▸ **WHAT YOU WILL DO**
From the first line to the last, print the material exactly, skipping the pictures.
[[ EXERCISE DATA, beginning ]]
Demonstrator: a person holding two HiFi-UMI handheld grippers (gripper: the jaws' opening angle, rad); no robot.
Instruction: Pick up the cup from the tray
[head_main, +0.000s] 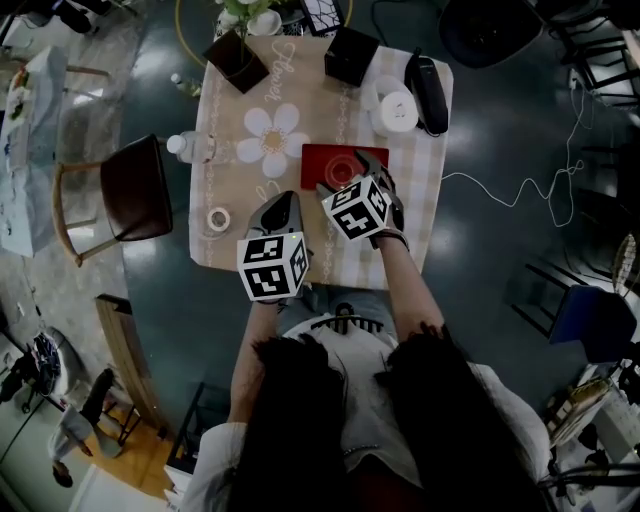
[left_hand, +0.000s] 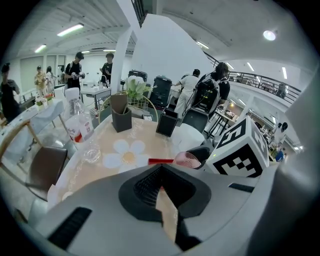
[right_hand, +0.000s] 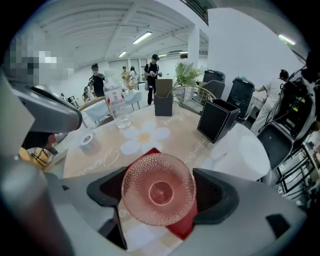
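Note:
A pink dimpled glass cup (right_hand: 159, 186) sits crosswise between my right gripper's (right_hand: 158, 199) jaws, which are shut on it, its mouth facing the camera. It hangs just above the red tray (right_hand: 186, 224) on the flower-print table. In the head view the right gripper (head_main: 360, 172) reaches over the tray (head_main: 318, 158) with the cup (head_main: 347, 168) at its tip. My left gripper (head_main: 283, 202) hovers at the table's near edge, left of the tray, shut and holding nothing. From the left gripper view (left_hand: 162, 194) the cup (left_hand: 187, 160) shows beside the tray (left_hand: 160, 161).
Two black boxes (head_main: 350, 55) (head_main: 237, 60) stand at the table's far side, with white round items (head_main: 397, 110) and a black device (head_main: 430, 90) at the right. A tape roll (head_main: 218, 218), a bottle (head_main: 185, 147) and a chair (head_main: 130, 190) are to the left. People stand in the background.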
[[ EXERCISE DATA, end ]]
▸ **SOLUTION FOR THIS PROBLEM**
Demonstrator: a person holding two HiFi-UMI handheld grippers (gripper: the jaws' opening angle, rad); no robot.
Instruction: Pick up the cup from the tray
[head_main, +0.000s] 
[left_hand, +0.000s] 
[right_hand, +0.000s] 
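Note:
A pink dimpled glass cup (right_hand: 159, 186) sits crosswise between my right gripper's (right_hand: 158, 199) jaws, which are shut on it, its mouth facing the camera. It hangs just above the red tray (right_hand: 186, 224) on the flower-print table. In the head view the right gripper (head_main: 360, 172) reaches over the tray (head_main: 318, 158) with the cup (head_main: 347, 168) at its tip. My left gripper (head_main: 283, 202) hovers at the table's near edge, left of the tray, shut and holding nothing. From the left gripper view (left_hand: 162, 194) the cup (left_hand: 187, 160) shows beside the tray (left_hand: 160, 161).
Two black boxes (head_main: 350, 55) (head_main: 237, 60) stand at the table's far side, with white round items (head_main: 397, 110) and a black device (head_main: 430, 90) at the right. A tape roll (head_main: 218, 218), a bottle (head_main: 185, 147) and a chair (head_main: 130, 190) are to the left. People stand in the background.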

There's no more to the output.